No degradation could be determined on this type of scaffold. This is in accordance with the fact that PCL has a relatively low biodegradation rate (>24 months, depending on part geometry, [21, 22]). This fact was also emphasized by DSC as no changes in the melting behavior which would indicate changes in molecular weight were observed, as well as by E-SEM micrographs which showed that nanofibers were still present and not cut or degraded (Figs. 9a and 9b).

The mechanism behind the loss of mechanical properties in electrospun PCL scaffolds which were subjected to cyclic straining seems to be less clear. Incubation under physiological conditions (aqueous environment and temperature) promotes an increase in the polymer free volume and mobility [27], which would be expressed with changes in crystallinity and subsequently in the mechanical behavior. However, loss of mechanical properties was significant only on the 15-day strained samples, whereas the crystallinity increase of the scaffolds did not prove to be statistically significant. We therefore hypothesize that a reorganization of the fibers due to straining might have occurred due to the absence of entanglement points between the fibers and this may account for the brittle behavior in this experimental group.

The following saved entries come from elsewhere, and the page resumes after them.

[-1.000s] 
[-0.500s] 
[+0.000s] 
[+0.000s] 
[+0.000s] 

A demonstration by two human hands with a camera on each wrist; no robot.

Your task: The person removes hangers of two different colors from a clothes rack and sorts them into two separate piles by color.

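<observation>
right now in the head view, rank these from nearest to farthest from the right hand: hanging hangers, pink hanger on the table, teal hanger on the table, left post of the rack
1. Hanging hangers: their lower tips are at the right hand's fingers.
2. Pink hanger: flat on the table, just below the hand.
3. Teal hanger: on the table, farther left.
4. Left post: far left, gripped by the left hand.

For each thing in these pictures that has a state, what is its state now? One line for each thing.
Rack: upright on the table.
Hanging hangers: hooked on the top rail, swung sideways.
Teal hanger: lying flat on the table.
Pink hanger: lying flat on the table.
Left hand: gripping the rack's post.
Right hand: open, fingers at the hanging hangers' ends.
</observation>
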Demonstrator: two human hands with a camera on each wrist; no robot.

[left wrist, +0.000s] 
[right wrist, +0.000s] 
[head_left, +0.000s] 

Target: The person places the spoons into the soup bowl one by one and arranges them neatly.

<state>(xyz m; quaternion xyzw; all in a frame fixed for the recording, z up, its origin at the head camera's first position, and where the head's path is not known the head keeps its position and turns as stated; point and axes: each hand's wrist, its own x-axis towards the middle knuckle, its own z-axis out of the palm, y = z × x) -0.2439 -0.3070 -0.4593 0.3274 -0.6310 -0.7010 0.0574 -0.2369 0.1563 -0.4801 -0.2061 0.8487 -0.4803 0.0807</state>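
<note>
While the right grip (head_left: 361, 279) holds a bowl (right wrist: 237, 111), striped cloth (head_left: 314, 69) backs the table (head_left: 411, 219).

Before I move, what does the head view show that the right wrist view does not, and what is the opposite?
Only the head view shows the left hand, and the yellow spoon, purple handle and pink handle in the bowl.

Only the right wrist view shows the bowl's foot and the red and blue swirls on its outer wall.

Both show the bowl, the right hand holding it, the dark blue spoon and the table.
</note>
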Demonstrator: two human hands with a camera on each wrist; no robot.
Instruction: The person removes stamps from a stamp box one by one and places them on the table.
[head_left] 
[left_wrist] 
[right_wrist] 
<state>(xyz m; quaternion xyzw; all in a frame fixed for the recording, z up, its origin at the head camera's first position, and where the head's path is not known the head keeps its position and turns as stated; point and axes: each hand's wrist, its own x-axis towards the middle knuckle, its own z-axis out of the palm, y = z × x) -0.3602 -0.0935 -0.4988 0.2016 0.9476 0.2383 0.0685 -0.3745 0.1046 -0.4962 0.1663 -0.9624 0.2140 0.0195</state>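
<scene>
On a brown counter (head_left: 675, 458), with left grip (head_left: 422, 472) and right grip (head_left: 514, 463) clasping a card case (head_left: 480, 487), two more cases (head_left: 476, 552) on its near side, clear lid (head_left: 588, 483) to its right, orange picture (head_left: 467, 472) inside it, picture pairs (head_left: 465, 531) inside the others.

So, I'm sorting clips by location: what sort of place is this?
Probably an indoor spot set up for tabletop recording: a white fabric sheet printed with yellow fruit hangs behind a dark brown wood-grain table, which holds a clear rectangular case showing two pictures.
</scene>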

PCL scaffolds exhibited a big heterogeneity in fiber structure and this may explain the variability in mechanical behavior as observed by the large standard deviations. This indicates that the processing conditions still have to be optimized in order to achieve more reproducible fabrication and thus constant (and better) scaffold properties.

Conclusions

This study has demonstrated that scaffolds’ mechanical properties may be highly influenced by in vitro conditioning parameters. It might not be safe to judge a scaffold by the intrinsic properties of its material(s). These changes should be considered at the application of in vitro conditioning protocols as the scaffolds might not perform as desired and not sustain repetitive loading after a certain point. Additionally, these differences must be accounted for when evaluating the effectiveness of mechanical stimulation on tissue engineered constructs.

Determining the balance point between supports provided by the scaffold and the formation of tissue that has sufficient mechanical integrity to support itself still remains a big challenge in cardiovascular tissue engineering. Future studies will focus on the biomechanics of tissue development and the improvement of in vitro conditioning protocols aiming at better tissue growth. The appropriate scaffold for certain protocols will be selected and a thorough investigation of the contribution of the two components, i.e. scaffold and cells, on the tissue engineered construct’s mechanical properties will be made.